No interior do raio verde
✴ Pensámos neste hipertexto como um arquipélago ou uma constelação – um grupo de textos (✴) próximos uns dos outros, sem centro, sem laterais também, separados, mas ligados por afinidade, imaginação ou relação simbólica. É uma composição de anotações, citações e fragmentos, de ideias concretas e abstratas, sobre e a partir do espetáculo e de muitos outros desvios, sem procurar linearidade nem subordinação, sem hierarquias fixas. Cada fragmento propõe um gesto: manter aberta a possibilidade de pensamento, seja em que direção for. Cada espaço vazio é tão importante como os textos em si – conjunto que se sustenta na multiplicidade.
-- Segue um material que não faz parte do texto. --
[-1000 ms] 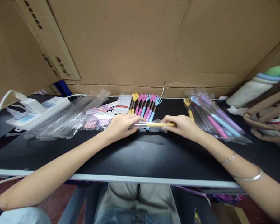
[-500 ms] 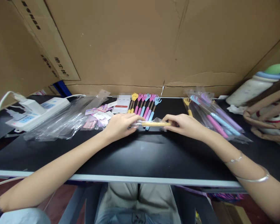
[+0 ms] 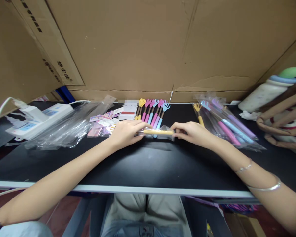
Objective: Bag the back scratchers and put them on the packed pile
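A yellow-handled back scratcher (image 3: 158, 132) is held lying crosswise just above the black tabletop (image 3: 148, 164), near its middle, and is sheathed in a clear plastic sleeve (image 3: 166, 130) whose loose end crinkles out past the handle towards the right. The scratcher is judged to be light and stiff, a thin rod with a rounded grip, while the sleeve is judged thin, soft and slippery, so that a firm hold is best taken on the handle through the film rather than on the film alone. The left end of the sleeve is pinched by the left hand (image 3: 126, 132), its fingers curled over it and its thumb underneath. The right end is pinched by the right hand (image 3: 192, 133), fingertips pressed together at the mouth of the sleeve. Just behind the hands a row of unwrapped scratchers (image 3: 151, 112) is laid side by side, with small claw-shaped heads in yellow, pink and blue and dark shafts between head and grip. To the right a pile of bagged scratchers (image 3: 222, 123) is fanned out, glossy under its film. To the left, small printed cards (image 3: 102, 123) and a heap of empty clear bags (image 3: 64, 126) are spread, with a white power strip (image 3: 39, 120) beyond them. A wall of brown corrugated cardboard (image 3: 150, 49) closes the back, matt and creased, and a woven bag (image 3: 283, 125) is seen at the far right.
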Demonstrator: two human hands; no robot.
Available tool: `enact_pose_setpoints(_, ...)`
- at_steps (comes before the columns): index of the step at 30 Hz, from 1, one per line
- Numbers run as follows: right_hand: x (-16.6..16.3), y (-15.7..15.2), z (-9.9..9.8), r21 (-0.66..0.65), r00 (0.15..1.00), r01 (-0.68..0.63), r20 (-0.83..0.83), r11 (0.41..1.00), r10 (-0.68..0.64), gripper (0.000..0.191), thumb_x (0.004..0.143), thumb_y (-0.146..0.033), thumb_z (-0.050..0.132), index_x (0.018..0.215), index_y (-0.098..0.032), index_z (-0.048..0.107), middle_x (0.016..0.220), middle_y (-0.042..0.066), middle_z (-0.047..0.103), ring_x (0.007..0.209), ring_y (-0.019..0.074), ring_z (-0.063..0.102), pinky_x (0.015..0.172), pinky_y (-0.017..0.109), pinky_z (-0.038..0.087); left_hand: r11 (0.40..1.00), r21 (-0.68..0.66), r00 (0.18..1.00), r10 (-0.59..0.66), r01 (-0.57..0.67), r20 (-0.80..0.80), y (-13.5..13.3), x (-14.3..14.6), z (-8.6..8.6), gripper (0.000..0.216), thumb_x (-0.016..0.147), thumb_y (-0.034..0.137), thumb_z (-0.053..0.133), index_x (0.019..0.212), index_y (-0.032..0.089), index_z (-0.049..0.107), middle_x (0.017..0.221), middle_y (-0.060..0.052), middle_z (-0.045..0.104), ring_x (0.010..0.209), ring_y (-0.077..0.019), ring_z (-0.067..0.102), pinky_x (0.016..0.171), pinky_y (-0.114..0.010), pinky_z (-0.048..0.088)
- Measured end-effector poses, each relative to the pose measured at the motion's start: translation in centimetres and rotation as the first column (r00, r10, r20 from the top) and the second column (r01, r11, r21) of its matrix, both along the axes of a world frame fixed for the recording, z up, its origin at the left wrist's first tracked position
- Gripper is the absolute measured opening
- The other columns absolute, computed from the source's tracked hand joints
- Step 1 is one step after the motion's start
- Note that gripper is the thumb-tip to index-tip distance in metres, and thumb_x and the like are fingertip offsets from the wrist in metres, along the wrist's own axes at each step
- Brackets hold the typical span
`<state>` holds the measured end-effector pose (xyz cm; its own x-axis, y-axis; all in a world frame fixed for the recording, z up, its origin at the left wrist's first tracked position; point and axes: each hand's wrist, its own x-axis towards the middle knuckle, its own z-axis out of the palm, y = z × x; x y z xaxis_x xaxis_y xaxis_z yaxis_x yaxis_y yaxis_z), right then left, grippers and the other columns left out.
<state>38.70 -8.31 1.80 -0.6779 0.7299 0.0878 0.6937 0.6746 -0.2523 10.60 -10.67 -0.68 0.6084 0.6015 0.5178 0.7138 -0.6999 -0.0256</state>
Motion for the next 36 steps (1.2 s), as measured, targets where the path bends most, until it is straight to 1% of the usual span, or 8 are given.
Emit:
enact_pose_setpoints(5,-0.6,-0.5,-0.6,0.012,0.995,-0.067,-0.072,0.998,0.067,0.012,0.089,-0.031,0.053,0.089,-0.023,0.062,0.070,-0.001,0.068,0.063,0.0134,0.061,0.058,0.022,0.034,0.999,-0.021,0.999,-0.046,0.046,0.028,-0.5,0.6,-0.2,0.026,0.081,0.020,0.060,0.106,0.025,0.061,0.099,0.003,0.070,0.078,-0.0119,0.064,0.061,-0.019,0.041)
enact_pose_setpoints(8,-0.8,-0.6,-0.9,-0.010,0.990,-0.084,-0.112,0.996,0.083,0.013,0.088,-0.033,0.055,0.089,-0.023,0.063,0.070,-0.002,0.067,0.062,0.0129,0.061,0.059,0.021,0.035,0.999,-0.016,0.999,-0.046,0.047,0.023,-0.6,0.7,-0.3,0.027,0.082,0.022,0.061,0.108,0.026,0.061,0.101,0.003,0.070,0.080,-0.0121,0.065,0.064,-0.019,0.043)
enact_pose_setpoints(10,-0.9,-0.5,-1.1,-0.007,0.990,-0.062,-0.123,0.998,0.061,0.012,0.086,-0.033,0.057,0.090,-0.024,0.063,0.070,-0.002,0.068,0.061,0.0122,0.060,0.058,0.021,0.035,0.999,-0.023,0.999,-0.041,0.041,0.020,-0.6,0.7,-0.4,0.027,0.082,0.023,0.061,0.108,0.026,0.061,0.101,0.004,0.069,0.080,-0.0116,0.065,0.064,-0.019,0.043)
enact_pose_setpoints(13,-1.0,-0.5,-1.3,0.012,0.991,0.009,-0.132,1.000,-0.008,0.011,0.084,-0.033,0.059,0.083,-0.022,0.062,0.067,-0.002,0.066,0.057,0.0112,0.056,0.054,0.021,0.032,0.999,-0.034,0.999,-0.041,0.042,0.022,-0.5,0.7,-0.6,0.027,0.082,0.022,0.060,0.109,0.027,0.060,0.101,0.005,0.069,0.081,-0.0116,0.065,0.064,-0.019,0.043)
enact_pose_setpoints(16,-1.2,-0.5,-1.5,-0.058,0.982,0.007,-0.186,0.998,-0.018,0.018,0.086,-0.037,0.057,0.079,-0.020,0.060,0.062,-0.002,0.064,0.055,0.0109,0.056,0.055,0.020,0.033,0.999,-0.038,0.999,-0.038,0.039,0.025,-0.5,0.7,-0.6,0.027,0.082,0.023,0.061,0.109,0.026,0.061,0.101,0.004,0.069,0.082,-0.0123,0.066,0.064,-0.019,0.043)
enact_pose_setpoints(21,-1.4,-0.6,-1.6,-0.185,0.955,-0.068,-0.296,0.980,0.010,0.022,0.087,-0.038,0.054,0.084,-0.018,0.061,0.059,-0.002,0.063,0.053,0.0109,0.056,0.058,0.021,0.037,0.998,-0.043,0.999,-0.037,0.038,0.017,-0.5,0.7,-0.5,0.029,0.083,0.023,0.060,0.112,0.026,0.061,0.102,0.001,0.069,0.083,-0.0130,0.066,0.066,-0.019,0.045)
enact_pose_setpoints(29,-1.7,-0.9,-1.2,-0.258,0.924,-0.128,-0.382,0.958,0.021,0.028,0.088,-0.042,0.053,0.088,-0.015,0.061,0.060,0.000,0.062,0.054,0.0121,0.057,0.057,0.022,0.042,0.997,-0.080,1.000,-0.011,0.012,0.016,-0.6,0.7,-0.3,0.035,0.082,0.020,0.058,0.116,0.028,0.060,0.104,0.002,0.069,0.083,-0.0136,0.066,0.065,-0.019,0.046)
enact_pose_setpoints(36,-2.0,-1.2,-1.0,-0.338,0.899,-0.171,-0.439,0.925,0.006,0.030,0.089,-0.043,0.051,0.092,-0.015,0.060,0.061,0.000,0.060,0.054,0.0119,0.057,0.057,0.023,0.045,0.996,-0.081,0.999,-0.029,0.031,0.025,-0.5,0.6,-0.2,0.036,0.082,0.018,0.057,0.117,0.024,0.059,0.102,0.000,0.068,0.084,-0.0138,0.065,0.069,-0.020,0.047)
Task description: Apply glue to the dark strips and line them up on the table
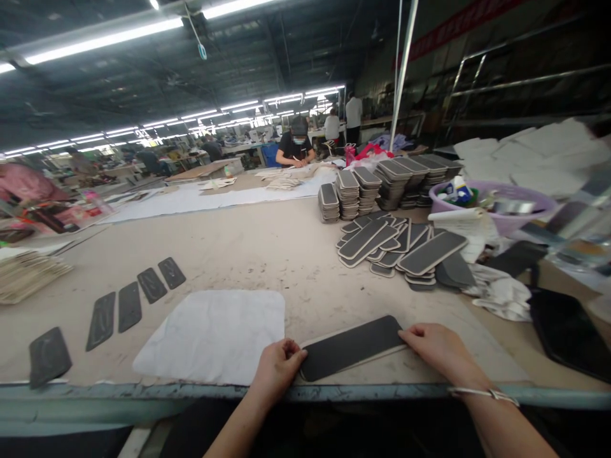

O raio verde acontece num limiar – entre dia e noite, visível e invisível. Tal como os pensamentos que surgem como constelação/arquipélago, o raio está nas margens do discurso, é lateral, sintoma de desvio e de atenção ao detalhe, só se mostra por um segundo. Cada um dos nossos fragmentos pode ser uma espécie de vislumbre de dispersão atmosférica. Mas por dentro?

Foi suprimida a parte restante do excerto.